What needs to be done
After locating the line with "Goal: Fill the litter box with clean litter" below, output it and each following line exactly, stopping after the line with "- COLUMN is". No pictures.

Items from a dataset
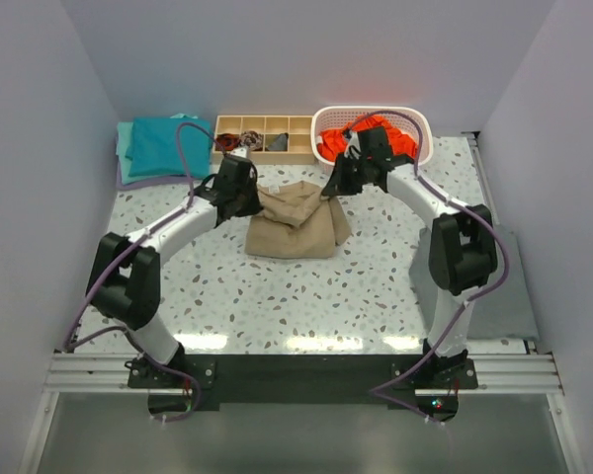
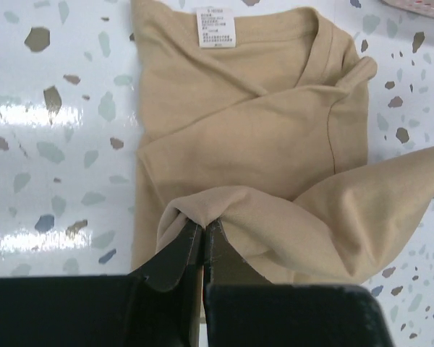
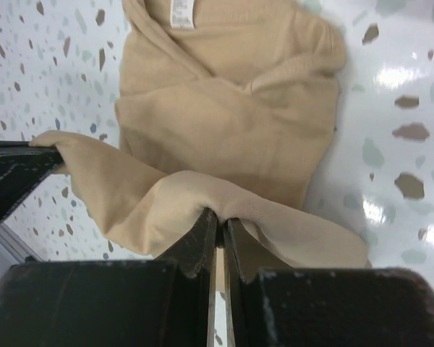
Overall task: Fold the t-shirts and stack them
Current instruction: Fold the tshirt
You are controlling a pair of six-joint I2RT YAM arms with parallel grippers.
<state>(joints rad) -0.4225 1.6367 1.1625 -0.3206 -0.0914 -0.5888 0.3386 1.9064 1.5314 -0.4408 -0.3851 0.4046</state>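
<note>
A tan t-shirt [image 1: 296, 222] lies partly folded in the middle of the table, neck label facing up [image 2: 216, 27]. My left gripper [image 2: 203, 223] is shut on a pinched edge of the tan cloth, lifted off the table. My right gripper [image 3: 220, 215] is shut on the same edge further along, and the cloth sags between the two. From above, the left gripper [image 1: 252, 195] is at the shirt's far left corner and the right gripper [image 1: 334, 185] at its far right corner. Folded teal t-shirts [image 1: 163, 146] lie at the back left. Orange-red t-shirts [image 1: 376, 133] fill a basket.
A white-and-pink laundry basket [image 1: 421, 133] stands at the back right. Beside it is a wooden divided tray [image 1: 264, 136] holding small dark rolled socks. A flat dark grey cloth [image 1: 509, 286] lies along the table's right edge.
</note>
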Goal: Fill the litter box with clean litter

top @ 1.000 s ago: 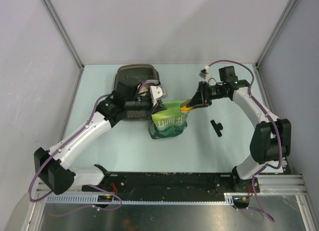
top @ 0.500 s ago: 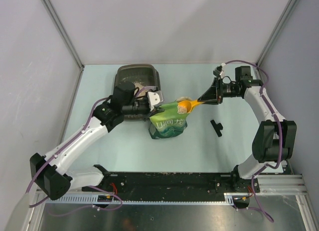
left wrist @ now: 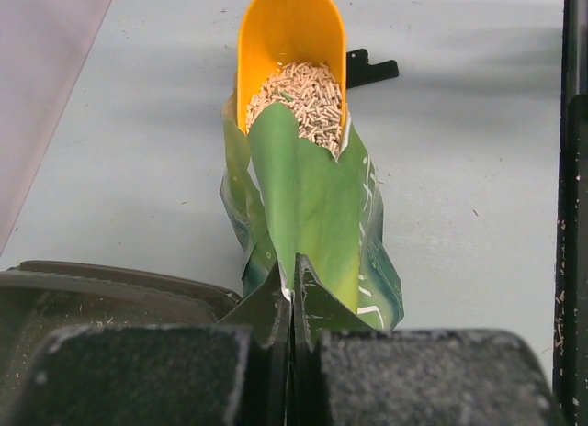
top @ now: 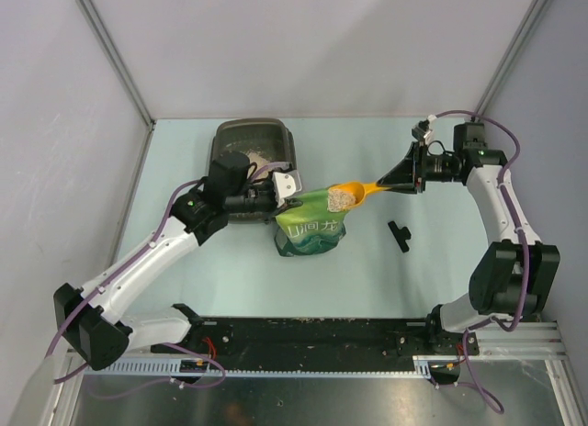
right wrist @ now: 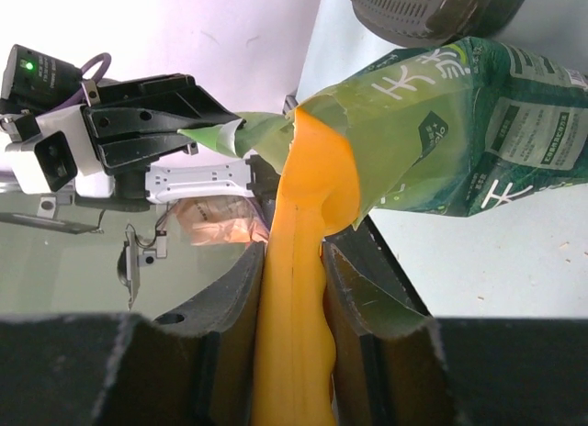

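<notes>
The dark litter box point(top: 253, 132) sits at the back left, partly under my left arm; its rim shows in the left wrist view point(left wrist: 101, 288). My left gripper point(top: 292, 198) is shut on the top edge of the green pouch point(top: 310, 226), holding it upright and open point(left wrist: 317, 196). My right gripper point(top: 397, 181) is shut on the handle of the orange scoop point(top: 354, 193). The scoop's bowl point(left wrist: 289, 31) holds beige litter point(left wrist: 299, 91) and hovers at the pouch's mouth. In the right wrist view my fingers point(right wrist: 296, 256) clamp the scoop handle point(right wrist: 317, 178).
A small black part point(top: 399, 234) lies on the table right of the pouch and shows in the left wrist view point(left wrist: 370, 70). A black rail point(top: 312, 334) runs along the near edge. Grey walls enclose the left, back and right sides.
My right gripper has drawn back to the right and pulled the scoop out of the pouch's mouth, now loaded with litter. My left gripper keeps hold of the pouch's edge.
</notes>
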### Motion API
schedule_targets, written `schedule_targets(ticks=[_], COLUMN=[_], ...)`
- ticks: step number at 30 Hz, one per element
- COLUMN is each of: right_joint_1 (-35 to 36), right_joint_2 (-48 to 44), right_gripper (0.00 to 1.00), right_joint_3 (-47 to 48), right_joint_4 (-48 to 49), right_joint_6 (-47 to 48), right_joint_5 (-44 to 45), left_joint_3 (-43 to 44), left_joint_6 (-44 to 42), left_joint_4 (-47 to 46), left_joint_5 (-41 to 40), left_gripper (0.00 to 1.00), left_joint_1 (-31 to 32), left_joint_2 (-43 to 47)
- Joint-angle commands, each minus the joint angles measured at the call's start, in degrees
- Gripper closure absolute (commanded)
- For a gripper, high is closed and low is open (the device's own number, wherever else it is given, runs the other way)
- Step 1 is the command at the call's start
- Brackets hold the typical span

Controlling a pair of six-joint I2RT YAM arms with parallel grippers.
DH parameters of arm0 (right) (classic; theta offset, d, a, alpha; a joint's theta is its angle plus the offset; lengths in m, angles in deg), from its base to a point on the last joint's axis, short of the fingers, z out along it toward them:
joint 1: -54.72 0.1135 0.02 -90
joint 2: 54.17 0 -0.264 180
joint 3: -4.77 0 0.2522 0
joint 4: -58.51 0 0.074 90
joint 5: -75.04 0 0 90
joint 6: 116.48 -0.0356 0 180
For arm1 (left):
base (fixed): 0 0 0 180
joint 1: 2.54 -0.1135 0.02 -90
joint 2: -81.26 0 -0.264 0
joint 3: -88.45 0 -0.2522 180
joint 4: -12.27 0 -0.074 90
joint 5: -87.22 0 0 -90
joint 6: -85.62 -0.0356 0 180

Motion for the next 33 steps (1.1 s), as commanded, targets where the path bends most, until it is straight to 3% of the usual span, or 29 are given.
schedule_targets(ticks=[1,7,33], right_joint_1=[-0.42,-3.23,-4.56], right_joint_2=[-2.3,0.51,3.5], right_gripper=[1.0,1.0,1.0], right_joint_3=[-0.52,-0.79,-0.62], right_joint_4=[-6.94,-8.62,-4.31], right_joint_6=[5.98,9.08,2.84], right_joint_5=[-0.32,-2.51,-7.88], left_joint_3=[0.9,1.07,0.55], left_joint_6=[-1.97,-2.32,-2.85], left_joint_4=[0.99,1.07,1.25], left_joint_5=[-1.82,-2.79,-4.46], left_gripper=[1.0,1.0,1.0], left_joint_1=[-0.21,-0.3,-1.7], left_joint_2=[1.74,1.83,2.0])
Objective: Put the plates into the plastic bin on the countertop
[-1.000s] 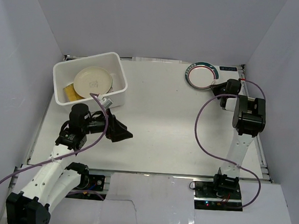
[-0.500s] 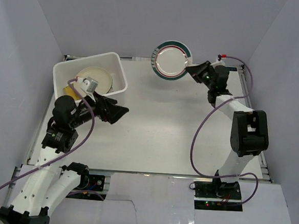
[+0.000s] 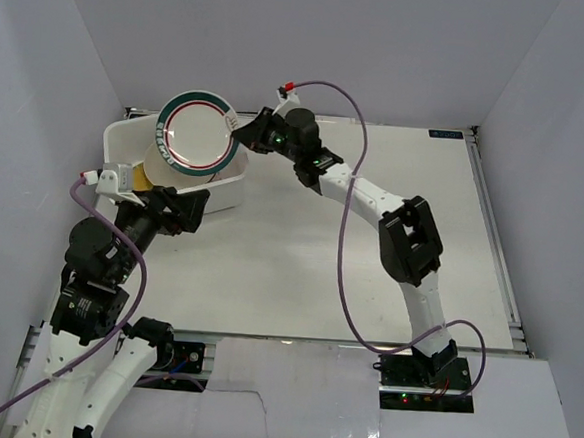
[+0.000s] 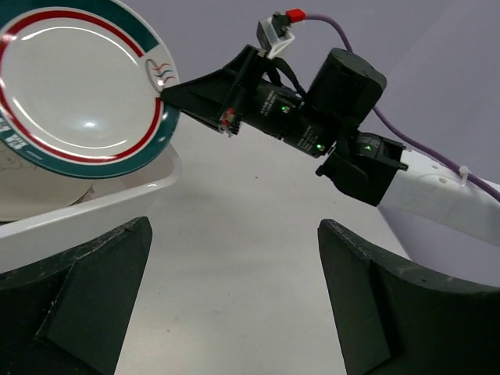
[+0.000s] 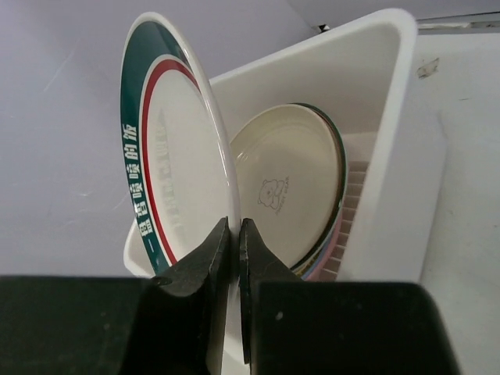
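A white green-rimmed plate [image 3: 196,132] hangs tilted over the plastic bin [image 3: 120,139], hiding much of it. My right gripper [image 3: 244,135] is shut on the plate's right rim; in the right wrist view the two jaws [image 5: 236,228] pinch the thin edge of the plate [image 5: 168,156]. Inside the bin [image 5: 394,117] a cream plate [image 5: 287,187] leans on a stack of others. My left gripper [image 3: 190,208] stands open just in front of the bin, nothing between its fingers [image 4: 101,289]. In its view, the plate [image 4: 78,86] is above the bin's rim [image 4: 94,209].
The white countertop [image 3: 330,252] stretches to the right of the bin. Pale grey walls close in the left, back and right sides. A purple cable [image 3: 343,233] loops from my right arm over the middle of the table.
My right arm has carried the green-rimmed plate from the back right corner across to above the bin. My left arm has drawn back toward the left, near the bin's front.
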You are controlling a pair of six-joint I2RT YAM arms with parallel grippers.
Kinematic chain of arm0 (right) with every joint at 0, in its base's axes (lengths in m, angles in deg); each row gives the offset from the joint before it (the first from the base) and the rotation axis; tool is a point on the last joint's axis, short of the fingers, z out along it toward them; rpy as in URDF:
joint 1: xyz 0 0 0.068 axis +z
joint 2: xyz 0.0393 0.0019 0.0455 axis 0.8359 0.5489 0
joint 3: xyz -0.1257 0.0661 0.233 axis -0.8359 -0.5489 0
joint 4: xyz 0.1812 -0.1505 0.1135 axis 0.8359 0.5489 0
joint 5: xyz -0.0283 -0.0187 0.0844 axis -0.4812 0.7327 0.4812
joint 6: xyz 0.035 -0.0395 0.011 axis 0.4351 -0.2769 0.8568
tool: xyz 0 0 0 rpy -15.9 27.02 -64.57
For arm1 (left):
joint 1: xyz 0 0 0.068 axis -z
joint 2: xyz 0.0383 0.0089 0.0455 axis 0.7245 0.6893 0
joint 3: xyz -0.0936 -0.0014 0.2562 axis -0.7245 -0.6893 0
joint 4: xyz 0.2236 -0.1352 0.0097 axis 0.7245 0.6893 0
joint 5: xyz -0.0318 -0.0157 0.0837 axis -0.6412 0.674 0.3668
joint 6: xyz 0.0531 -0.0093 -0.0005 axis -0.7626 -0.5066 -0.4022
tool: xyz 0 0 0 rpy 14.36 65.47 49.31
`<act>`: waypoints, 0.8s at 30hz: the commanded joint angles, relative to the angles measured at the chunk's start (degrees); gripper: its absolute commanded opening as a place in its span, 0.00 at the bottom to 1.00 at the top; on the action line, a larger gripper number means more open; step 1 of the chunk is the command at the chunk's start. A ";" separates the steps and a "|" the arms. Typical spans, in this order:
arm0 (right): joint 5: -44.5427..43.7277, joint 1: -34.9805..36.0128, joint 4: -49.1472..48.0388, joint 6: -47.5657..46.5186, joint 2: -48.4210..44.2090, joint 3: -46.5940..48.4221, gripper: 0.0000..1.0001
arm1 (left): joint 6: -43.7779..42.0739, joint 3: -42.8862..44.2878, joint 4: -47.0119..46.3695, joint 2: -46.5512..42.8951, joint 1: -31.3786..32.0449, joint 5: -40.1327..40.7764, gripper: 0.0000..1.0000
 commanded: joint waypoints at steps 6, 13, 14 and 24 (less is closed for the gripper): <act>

Answer to this exercise
Goal: Fill the litter box with clean litter

top @ 1.000 s ago: 
top @ 0.500 s ago: 
left wrist @ now: 
top @ now: 
right wrist @ now: 

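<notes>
The dark litter box point(top: 253, 132) sits at the back left, partly under my left arm; its rim shows in the left wrist view point(left wrist: 101, 288). My left gripper point(top: 292, 198) is shut on the top edge of the green pouch point(top: 310, 226), holding it upright and open point(left wrist: 317, 196). My right gripper point(top: 397, 181) is shut on the handle of the orange scoop point(top: 354, 193). The scoop's bowl point(left wrist: 289, 31) holds beige litter point(left wrist: 299, 91) and hovers at the pouch's mouth. In the right wrist view my fingers point(right wrist: 296, 256) clamp the scoop handle point(right wrist: 317, 178).
A small black part point(top: 399, 234) lies on the table right of the pouch and shows in the left wrist view point(left wrist: 370, 70). A black rail point(top: 312, 334) runs along the near edge. Grey walls enclose the left, back and right sides.
My right gripper has drawn back to the right and pulled the scoop out of the pouch's mouth, now loaded with litter. My left gripper keeps hold of the pouch's edge.
</notes>
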### Motion API
schedule_targets, written `schedule_targets(ticks=[_], COLUMN=[_], ...)`
- ticks: step number at 30 Hz, one per element
- COLUMN is each of: right_joint_1 (-35 to 36), right_joint_2 (-48 to 44), right_gripper (0.00 to 1.00), right_joint_3 (-47 to 48), right_joint_4 (-48 to 49), right_joint_6 (-47 to 48), right_joint_5 (-44 to 45), left_joint_3 (-43 to 44), left_joint_6 (-44 to 42), left_joint_4 (-47 to 46), left_joint_5 (-41 to 40), left_gripper (0.00 to 1.00), left_joint_1 (-31 to 32), left_joint_2 (-43 to 47)

For this exercise, nothing more is required.